De la noche a la mañana comparte con la opinión pública los sinsabores de su profesión que miles de seres humanos lo hacen a diario en la intimidad. Y en muchos casos en el sofá de su psiquiatra. Como era de esperar las reacciones han sido para todos los gustos: valentía, miedo, compasión, tristeza, comprensión, etc etc etc. Y en algunos casos indignación: ¿Cómo es posible semejante actitud con el dinero que ganan?

Voy a intentar explicar desde mi experiencia el porqué de estos comportamientos que se repiten cíclicamente en los vestuarios de muchos equipos y que he presenciado en multitud de ocasiones, unas veces de manera pública y otras sin que salga de las paredes del vestuario. Y la explicación está en el título de este artículo: La élite masacra al débil.

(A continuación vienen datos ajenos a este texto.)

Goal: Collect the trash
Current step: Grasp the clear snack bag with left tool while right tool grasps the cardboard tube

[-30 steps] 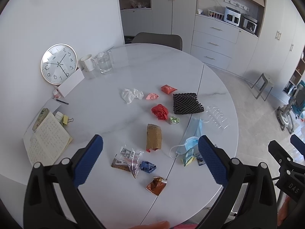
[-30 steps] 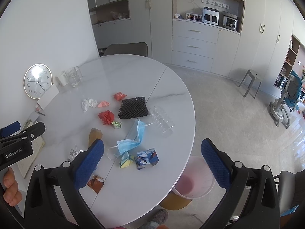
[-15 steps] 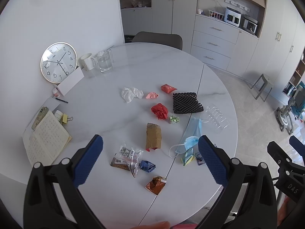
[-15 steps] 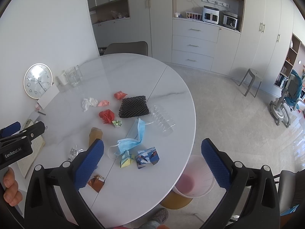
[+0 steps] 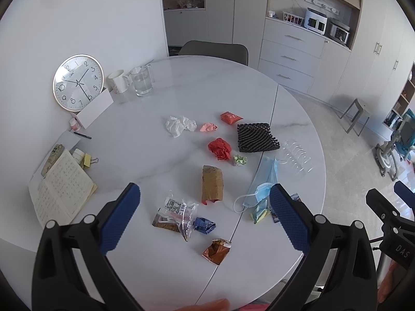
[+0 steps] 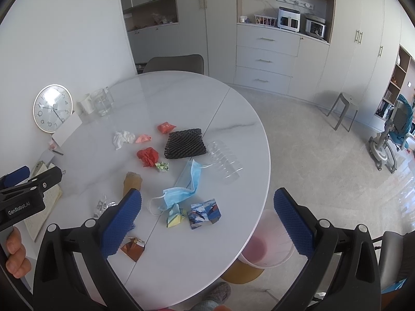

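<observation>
Trash lies scattered on the round white table (image 5: 186, 90): white tissue (image 5: 180, 125), red crumpled paper (image 5: 220, 148), black foam net (image 5: 256, 137), brown cardboard piece (image 5: 212, 183), blue face mask (image 6: 184, 185), clear plastic wrapper (image 5: 179, 213), copper foil wrapper (image 5: 216, 251), folded printed paper (image 6: 205, 213). A pink trash bin (image 6: 264, 243) stands on the floor under the table's right edge. My left gripper (image 5: 205, 217) is open and empty above the near table edge. My right gripper (image 6: 207, 217) is open and empty, above the table's near right side.
A wall clock (image 5: 77, 85), mug (image 5: 118, 81), glass jug (image 5: 141, 84), open notebook (image 5: 59, 184) and phone (image 5: 52, 159) sit at the table's left. A clear plastic tray (image 5: 297, 156) lies near the right edge. A grey chair (image 5: 212, 49) stands behind the table.
Both views have shifted very slightly; the grippers stay open and nothing on the table has moved.
</observation>
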Available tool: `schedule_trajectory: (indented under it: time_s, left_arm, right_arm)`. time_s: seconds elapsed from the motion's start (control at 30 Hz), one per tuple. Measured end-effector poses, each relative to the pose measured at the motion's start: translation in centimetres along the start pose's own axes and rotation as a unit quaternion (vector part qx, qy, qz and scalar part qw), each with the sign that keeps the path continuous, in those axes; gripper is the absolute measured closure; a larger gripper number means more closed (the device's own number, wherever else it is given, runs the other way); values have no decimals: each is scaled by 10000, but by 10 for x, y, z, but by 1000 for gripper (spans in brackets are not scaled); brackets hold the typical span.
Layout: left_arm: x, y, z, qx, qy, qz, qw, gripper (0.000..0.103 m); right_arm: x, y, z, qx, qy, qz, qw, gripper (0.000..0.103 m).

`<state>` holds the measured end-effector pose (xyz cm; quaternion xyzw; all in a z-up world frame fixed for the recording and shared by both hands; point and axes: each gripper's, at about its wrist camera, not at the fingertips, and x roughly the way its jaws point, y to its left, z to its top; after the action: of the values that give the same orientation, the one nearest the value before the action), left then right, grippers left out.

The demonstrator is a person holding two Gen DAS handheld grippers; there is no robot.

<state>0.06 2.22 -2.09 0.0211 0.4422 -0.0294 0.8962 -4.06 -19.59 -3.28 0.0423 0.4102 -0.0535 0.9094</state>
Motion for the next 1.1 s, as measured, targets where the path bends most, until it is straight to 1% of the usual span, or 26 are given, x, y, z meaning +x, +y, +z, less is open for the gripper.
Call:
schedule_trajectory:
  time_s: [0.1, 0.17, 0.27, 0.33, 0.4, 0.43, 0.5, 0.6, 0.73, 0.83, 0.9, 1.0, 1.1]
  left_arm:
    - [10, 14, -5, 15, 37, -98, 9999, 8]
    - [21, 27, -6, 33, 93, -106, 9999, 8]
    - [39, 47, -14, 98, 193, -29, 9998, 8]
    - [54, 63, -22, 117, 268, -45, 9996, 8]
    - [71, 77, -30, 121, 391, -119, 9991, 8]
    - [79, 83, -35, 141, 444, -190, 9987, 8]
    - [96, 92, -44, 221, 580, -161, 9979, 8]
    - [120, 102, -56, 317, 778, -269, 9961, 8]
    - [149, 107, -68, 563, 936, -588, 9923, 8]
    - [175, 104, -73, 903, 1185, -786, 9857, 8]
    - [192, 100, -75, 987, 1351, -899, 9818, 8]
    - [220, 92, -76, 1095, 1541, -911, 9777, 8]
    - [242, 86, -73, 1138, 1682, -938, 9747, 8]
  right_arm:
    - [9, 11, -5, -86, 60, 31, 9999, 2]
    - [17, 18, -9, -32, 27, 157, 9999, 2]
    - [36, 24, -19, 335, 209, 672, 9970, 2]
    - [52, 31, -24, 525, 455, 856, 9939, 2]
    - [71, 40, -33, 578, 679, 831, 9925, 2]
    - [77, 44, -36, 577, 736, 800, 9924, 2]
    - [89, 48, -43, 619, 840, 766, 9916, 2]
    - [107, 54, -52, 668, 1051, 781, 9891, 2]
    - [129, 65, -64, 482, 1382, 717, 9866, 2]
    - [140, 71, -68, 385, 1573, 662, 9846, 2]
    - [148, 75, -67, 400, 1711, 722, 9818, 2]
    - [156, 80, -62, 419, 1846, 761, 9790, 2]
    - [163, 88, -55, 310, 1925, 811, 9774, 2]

La justificación de esta frustración se encuentra en la naturaleza de las personas y en la actividad que desarrollan. Hay jugadores que se sienten incapaces de superar la angustia que les produce pertenecer a un grupo selecto y minoritario de personas: LA ÉLITE.

Y ese perfil de deportista se siente débil, miedoso, avergonzado, buscando desesperadamente los rincones de seguridad que le garanticen la tranquilidad que ha perdido. Y esa sensación nunca avisa. Es difícil de gestionar y de superar. Solo los elegidos con una férrea personalidad en cada faceta de la vida campan a sus anchas sin sentirse atemorizados en un territorio tan hostil.